Pacta sunt servanda, the principle that contractual commitments need to be honoured, is an axiom of contract law recognised throughout the world. Yet, like other legal principles, it is not absolute. It allows for exceptions where justice and fairness so require. Doctrines such as impossibility, frustration, change of circumstance, force majeure, illegality as well as rights of withdrawal lessen the binding power of contracts.
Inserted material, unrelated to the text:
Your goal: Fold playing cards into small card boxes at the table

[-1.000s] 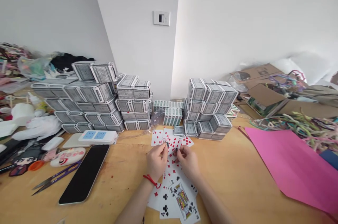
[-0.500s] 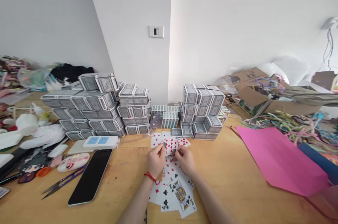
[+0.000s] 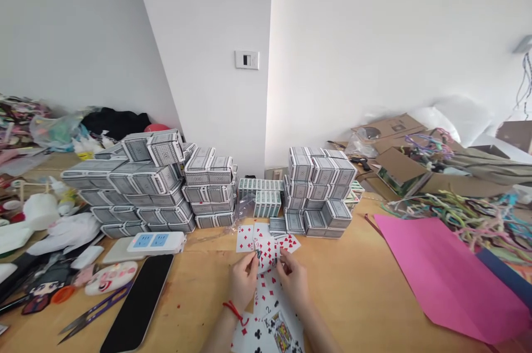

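The left hand (image 3: 244,277) and right hand (image 3: 293,277) pinch opposite edges of a white rectangular playing card (image 3: 267,257) printed with red diamonds, between them. Nearer me than both hands, a colourful king card (image 3: 281,334) reads "K". Bare tan wooden tabletop (image 3: 347,284) stretches rightward from the right hand to a bright pink sheet (image 3: 449,281).

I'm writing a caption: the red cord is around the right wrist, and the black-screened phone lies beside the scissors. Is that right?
Not quite: the head view shows the red cord around the left wrist; the black-screened phone lies beside the scissors.
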A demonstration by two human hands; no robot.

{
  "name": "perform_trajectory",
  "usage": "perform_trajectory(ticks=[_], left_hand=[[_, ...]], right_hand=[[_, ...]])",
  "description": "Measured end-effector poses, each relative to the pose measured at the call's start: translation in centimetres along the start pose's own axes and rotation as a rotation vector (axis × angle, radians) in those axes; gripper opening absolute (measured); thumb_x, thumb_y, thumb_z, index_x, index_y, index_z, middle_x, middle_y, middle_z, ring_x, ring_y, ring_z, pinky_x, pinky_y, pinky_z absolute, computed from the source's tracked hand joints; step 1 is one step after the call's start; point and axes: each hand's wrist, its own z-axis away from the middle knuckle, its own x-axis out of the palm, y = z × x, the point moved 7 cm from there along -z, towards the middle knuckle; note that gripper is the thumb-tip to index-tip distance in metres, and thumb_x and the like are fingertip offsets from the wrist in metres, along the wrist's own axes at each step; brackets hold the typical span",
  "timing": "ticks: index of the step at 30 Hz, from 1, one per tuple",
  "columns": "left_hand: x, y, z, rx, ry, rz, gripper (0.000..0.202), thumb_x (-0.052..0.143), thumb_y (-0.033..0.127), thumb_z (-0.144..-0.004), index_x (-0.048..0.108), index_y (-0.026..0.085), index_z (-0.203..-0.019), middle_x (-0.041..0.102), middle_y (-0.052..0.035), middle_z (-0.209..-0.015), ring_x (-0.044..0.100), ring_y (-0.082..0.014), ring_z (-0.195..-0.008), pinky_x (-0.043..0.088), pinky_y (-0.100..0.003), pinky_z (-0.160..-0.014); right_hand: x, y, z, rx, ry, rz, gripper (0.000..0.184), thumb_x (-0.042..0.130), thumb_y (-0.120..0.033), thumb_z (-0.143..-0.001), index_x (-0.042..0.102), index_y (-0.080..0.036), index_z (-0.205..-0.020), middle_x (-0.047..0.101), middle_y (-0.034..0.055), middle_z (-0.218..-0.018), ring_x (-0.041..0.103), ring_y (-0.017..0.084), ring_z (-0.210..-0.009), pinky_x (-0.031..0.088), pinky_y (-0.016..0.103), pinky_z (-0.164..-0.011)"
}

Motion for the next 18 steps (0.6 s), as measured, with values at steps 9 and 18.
perform_trajectory(ticks=[9, 18], left_hand=[[0.1, 0.7, 0.2, 0.131, -0.003, -0.095, 0.028, 0.041, 0.031, -0.083, 0.063, 0.017, -0.072, 0.064, -0.0039, -0.058, 0.059, -0.0131, -0.051, 0.048, -0.022, -0.052], [0.0, 0.4, -0.1, 0.088, 0.005, -0.071, 0.027, 0.041, 0.031, -0.084, 0.062, 0.017, -0.075, 0.065, -0.0038, -0.061, 0.060, -0.0133, -0.052, 0.048, -0.022, -0.050]], right_hand=[[-0.1, 0.2, 0.3, 0.068, 0.056, 0.000, 0.026, 0.048, -0.043, -0.074, 0.053, -0.019, -0.063, 0.055, -0.0011, -0.048, 0.049, 0.013, -0.041, 0.038, 0.021, -0.043], [0.6, -0.1, -0.2, 0.086, -0.108, -0.268, 0.033, 0.044, -0.046, -0.078, 0.052, -0.018, -0.095, 0.049, -0.0051, -0.052, 0.046, 0.011, -0.038, 0.041, 0.021, -0.040]])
The hardship created by the Covid-19 pandemic has moved the age-old principle of pacta sunt servanda into the spotlight again. Widespread sickness, travel restrictions, isolation requirements and other public health measures have upended social and economic life, as well as many contracts. While it was primarily public law that needed to be adapted quickly and responsibly by governments, private law has also had a major role in managing the disruption the pandemic has caused to many economic relationships. The unforeseen consequences of the Covid-19 have thwarted commercial expectations and required in many cases the review of contractual commitments. When parties could not agree on how the terms of their obligations should be adapted in face of significant difficulties of performance, the question arose of whether the binding force of contracts could be loosened by one party unilaterally or by judicial decision. This created new challenges for the principle of pacta sunt servanda.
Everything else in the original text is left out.